Três candidatos, duas paragens nas boxes, e um palco de exceção, o Mónaco. A luta pelo título aquece e as novas regras prometem agitar a corrida mais emblemática da F1.
Após a intensa corrida em Ímola que abriu a sequência de três Grandes Prémios seguidos da Fórmula 1, os holofotes voltam-se agora para um dos cenários mais icónicos do calendário: o Grande Prémio do Mónaco. Com apenas 22 pontos a separar os três primeiros classificados no campeonato e a introdução de regras que prometem agitar o desenrolar da corrida, a expectativa é alta para o que pode ser um fim de semana decisivo nas ruas do Principado.

Quando a F1 deixou Miami, a impressão era de que o título seria decidido entre os dois companheiros de equipa na McLaren, Oscar Piastri e Lando Norris. No entanto, Ímola redefiniu o cenário. Max Verstappen mostrou força tanto na qualificação quanto no ritmo de corrida e, com uma manobra precisa sobre Piastri em Tamburello, assumiu a liderança e não mais olhou para trás.

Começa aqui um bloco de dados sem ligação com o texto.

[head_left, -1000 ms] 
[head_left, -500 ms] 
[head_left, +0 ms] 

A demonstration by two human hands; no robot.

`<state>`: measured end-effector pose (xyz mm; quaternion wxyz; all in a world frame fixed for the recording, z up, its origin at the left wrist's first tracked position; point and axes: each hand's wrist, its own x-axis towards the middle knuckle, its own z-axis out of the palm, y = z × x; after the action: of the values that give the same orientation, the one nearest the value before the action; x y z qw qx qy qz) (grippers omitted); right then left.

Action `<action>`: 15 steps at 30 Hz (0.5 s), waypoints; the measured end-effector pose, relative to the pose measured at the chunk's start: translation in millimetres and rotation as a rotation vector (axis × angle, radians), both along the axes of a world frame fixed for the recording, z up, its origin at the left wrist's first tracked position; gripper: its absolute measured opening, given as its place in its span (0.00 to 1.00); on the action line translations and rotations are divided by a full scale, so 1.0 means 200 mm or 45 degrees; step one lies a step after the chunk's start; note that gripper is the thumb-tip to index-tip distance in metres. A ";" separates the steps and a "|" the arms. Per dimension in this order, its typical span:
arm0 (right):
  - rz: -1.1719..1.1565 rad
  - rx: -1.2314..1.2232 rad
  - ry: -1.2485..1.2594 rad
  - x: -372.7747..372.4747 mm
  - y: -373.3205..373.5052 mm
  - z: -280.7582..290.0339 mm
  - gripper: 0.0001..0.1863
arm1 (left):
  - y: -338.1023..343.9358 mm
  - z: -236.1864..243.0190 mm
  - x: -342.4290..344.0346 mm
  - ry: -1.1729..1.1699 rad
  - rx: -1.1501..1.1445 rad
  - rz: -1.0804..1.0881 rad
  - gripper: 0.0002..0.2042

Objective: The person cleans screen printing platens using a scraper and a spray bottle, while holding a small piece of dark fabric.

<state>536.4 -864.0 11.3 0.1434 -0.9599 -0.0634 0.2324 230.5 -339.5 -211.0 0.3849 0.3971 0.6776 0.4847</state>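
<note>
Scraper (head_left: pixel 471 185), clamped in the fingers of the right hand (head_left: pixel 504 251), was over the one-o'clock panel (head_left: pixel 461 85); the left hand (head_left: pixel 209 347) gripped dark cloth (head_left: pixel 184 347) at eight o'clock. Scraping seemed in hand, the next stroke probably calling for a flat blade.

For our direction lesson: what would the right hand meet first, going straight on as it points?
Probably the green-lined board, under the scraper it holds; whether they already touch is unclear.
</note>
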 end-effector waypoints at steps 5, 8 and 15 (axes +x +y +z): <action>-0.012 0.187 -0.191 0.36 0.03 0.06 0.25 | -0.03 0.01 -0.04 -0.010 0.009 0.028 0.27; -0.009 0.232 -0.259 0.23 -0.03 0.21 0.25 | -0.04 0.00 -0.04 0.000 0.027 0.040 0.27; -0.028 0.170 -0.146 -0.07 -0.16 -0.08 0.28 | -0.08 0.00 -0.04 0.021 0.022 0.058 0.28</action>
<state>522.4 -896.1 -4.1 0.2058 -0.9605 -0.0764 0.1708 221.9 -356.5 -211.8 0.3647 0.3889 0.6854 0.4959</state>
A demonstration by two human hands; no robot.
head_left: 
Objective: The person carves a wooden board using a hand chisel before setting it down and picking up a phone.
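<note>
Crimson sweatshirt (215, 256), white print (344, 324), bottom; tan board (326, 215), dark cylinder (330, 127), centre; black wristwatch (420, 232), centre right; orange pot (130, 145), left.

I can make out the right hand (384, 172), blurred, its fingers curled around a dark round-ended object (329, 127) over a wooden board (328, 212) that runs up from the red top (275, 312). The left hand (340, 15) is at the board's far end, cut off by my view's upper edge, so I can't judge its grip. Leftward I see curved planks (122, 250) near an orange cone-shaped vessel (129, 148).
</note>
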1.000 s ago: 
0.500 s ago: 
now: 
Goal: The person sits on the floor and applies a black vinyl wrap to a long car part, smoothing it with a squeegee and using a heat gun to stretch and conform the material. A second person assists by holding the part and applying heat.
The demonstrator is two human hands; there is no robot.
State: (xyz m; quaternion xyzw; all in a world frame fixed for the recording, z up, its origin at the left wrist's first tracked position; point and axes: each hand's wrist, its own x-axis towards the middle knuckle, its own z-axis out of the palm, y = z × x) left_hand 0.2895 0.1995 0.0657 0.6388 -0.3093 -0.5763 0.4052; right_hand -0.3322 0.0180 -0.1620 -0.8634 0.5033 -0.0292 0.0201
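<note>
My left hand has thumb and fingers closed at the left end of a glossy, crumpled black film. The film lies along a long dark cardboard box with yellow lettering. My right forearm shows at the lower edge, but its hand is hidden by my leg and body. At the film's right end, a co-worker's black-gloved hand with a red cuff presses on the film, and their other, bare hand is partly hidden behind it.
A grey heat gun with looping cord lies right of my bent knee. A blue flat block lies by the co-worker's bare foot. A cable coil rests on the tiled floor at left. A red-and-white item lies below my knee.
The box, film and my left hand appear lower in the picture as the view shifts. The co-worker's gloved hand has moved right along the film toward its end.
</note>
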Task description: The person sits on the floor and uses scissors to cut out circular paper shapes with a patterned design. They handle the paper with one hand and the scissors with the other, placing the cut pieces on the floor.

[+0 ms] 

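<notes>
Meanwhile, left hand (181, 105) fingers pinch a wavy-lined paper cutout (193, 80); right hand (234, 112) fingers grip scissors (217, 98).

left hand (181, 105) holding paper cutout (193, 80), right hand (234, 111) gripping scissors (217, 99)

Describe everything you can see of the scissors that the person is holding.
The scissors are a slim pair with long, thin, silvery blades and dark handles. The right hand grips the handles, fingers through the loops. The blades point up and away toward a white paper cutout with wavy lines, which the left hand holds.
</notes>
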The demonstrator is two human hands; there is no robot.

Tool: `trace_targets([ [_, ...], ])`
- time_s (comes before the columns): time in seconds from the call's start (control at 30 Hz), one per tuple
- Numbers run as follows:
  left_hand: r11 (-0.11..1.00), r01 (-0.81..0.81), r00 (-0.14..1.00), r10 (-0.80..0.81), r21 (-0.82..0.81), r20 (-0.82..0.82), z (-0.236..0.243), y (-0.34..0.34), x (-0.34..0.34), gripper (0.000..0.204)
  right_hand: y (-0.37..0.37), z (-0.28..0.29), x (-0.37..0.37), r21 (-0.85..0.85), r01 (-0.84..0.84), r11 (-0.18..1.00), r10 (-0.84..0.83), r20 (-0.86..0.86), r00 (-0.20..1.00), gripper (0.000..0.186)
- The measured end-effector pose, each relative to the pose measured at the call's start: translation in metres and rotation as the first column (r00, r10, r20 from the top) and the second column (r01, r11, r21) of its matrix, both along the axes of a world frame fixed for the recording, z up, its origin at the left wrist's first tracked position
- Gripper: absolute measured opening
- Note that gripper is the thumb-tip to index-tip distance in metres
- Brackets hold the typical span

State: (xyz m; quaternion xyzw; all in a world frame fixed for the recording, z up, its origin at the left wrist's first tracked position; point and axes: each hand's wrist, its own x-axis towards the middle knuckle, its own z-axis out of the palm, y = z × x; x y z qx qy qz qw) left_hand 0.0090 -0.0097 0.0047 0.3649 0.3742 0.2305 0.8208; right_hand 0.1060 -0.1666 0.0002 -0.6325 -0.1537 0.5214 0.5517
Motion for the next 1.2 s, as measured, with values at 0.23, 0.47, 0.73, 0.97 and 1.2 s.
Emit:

A diferença entre os três primeiros caiu significativamente: Piastri lidera com uma vantagem de 13 pontos sobre Norris, enquanto Verstappen está a apenas 22 pontos do topo — menos que a pontuação de uma vitória. O título, ao que tudo indica, segue completamente em aberto, o que só pode ser bom para a F1 e para os adeptos…
Apesar de ainda distante da luta direta pelo campeonato, a Ferrari viu em Ímola motivos para otimismo. Após um desempenho dececionante em Miami e qualificações frustrantes no último fim de semana, os italianos mostraram muita força no ritmo de corrida. Charles Leclerc subiu para o top 6 e Lewis Hamilton chegou a ‘namorar’ com o pódio, terminando a apenas 1,4s de Piastri. O desempenho renovou o ânimo da equipa que, embora enfrente um desafio técnico no Mónaco, chega motivada pela evolução recente.
Se há uma equipa que chega embalada ao Principado, é a Williams. Alex Albon conquistou dois quintos lugares consecutivos e por pouco não subiu ao pódio em Ímola. Carlos Sainz também demonstrou potencial semelhante, mas foi prejudicado por estratégia e incidentes nas últimas etapas. O chefe de equipa, James Vowles, revelou que a equipa até saiu dececionada por não ter conseguido resultados ainda melhores, mas destacou o “enorme potencial” para o Mónaco. Para uma equipa que projetava crescer apenas em 2026, os resultados atuais começam a ser animadores.
Com 24 etapas previstas na temporada, nenhuma carrega o glamour do Mónaco. As ruas estreitas, a proximidade dos muros e a paisagem deslumbrante entre colinas e iates fazem do circuito um espetáculo à parte. É uma pista onde o talento individual brilha, sobretudo na qualificação, e onde qualquer erro pode significar o fim da corrida.
Ver os carros a dançar por curvas como Sainte Dévote, Mirabeau e Tabac continua a ser uma das imagens mais fascinantes da Fórmula 1.
Para 2025, a grande novidade do GP do Mónaco será a obrigatoriedade de duas paragens nas boxes. A medida, aprovada por todas as equipas, visa aumentar a imprevisibilidade e evitar corridas em que a posição de pista determina o resultado final. A nova regra exige que os pilotos utilizem três conjuntos diferentes de pneus durante a corrida, mantendo a exigência de dois compostos distintos. A expectativa é que isso force os líderes a adotarem um ritmo mais agressivo desde o início, abrindo espaços e oportunidades para mudanças estratégicas — e talvez até ultrapassagens num circuito notoriamente difícil nesse quesito.
Com a rivalidade entre os três principais candidatos ao título em alta, a Ferrari a tentar voltar a vencer e a Williams surpreendendo, tudo isso no meio do cenário mais emblemático da categoria, o GP do Mónaco de F1 promete ser um capítulo imperdível da temporada.